WHAT TO WORK ON: Type out the data again, word for word and in full.

SUPPLIED MATERIAL:
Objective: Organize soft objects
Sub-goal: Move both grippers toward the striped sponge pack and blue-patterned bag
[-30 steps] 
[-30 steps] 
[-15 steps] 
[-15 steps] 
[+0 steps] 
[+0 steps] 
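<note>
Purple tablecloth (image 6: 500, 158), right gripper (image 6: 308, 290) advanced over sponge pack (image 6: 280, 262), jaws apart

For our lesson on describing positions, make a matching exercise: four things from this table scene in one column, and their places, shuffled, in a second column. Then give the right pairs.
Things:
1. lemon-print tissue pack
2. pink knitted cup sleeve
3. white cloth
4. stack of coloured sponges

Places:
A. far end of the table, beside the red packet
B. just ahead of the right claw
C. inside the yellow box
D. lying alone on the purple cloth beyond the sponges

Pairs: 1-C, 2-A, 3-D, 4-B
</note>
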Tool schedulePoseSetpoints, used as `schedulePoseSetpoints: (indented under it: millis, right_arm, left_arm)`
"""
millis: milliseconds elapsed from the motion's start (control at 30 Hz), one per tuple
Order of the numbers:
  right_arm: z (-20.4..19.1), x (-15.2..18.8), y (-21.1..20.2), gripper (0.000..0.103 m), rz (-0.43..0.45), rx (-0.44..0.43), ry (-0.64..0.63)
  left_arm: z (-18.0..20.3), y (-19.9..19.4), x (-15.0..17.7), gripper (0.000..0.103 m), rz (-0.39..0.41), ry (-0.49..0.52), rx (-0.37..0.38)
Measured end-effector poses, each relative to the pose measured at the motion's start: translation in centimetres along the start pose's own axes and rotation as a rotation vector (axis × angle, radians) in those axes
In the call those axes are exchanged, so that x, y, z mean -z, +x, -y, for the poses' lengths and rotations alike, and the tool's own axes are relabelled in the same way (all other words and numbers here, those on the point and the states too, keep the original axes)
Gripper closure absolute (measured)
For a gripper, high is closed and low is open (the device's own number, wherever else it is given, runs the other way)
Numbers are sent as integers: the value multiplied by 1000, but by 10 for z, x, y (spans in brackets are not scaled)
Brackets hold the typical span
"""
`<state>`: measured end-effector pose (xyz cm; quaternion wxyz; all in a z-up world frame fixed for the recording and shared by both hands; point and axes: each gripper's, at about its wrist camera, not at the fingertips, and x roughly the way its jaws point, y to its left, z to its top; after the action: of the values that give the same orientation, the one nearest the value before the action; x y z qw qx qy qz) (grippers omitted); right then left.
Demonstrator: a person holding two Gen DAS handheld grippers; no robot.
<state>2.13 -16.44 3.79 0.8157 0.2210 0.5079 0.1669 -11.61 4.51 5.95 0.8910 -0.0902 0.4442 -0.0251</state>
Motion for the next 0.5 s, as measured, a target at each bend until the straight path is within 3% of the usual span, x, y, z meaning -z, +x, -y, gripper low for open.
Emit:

WRITTEN SOLUTION:
Objective: Organize soft objects
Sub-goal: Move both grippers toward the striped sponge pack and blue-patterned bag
[-30 steps] 
[-30 steps] 
[-15 steps] 
[-15 steps] 
[+0 steps] 
[+0 steps] 
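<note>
Purple tablecloth (image 6: 500, 158), right gripper (image 6: 308, 290) advanced over sponge pack (image 6: 280, 262), jaws apart

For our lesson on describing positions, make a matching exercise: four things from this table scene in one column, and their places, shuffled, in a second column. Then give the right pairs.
Things:
1. lemon-print tissue pack
2. pink knitted cup sleeve
3. white cloth
4. stack of coloured sponges

Places:
A. far end of the table, beside the red packet
B. just ahead of the right claw
C. inside the yellow box
D. lying alone on the purple cloth beyond the sponges

Pairs: 1-C, 2-A, 3-D, 4-B
</note>
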Tool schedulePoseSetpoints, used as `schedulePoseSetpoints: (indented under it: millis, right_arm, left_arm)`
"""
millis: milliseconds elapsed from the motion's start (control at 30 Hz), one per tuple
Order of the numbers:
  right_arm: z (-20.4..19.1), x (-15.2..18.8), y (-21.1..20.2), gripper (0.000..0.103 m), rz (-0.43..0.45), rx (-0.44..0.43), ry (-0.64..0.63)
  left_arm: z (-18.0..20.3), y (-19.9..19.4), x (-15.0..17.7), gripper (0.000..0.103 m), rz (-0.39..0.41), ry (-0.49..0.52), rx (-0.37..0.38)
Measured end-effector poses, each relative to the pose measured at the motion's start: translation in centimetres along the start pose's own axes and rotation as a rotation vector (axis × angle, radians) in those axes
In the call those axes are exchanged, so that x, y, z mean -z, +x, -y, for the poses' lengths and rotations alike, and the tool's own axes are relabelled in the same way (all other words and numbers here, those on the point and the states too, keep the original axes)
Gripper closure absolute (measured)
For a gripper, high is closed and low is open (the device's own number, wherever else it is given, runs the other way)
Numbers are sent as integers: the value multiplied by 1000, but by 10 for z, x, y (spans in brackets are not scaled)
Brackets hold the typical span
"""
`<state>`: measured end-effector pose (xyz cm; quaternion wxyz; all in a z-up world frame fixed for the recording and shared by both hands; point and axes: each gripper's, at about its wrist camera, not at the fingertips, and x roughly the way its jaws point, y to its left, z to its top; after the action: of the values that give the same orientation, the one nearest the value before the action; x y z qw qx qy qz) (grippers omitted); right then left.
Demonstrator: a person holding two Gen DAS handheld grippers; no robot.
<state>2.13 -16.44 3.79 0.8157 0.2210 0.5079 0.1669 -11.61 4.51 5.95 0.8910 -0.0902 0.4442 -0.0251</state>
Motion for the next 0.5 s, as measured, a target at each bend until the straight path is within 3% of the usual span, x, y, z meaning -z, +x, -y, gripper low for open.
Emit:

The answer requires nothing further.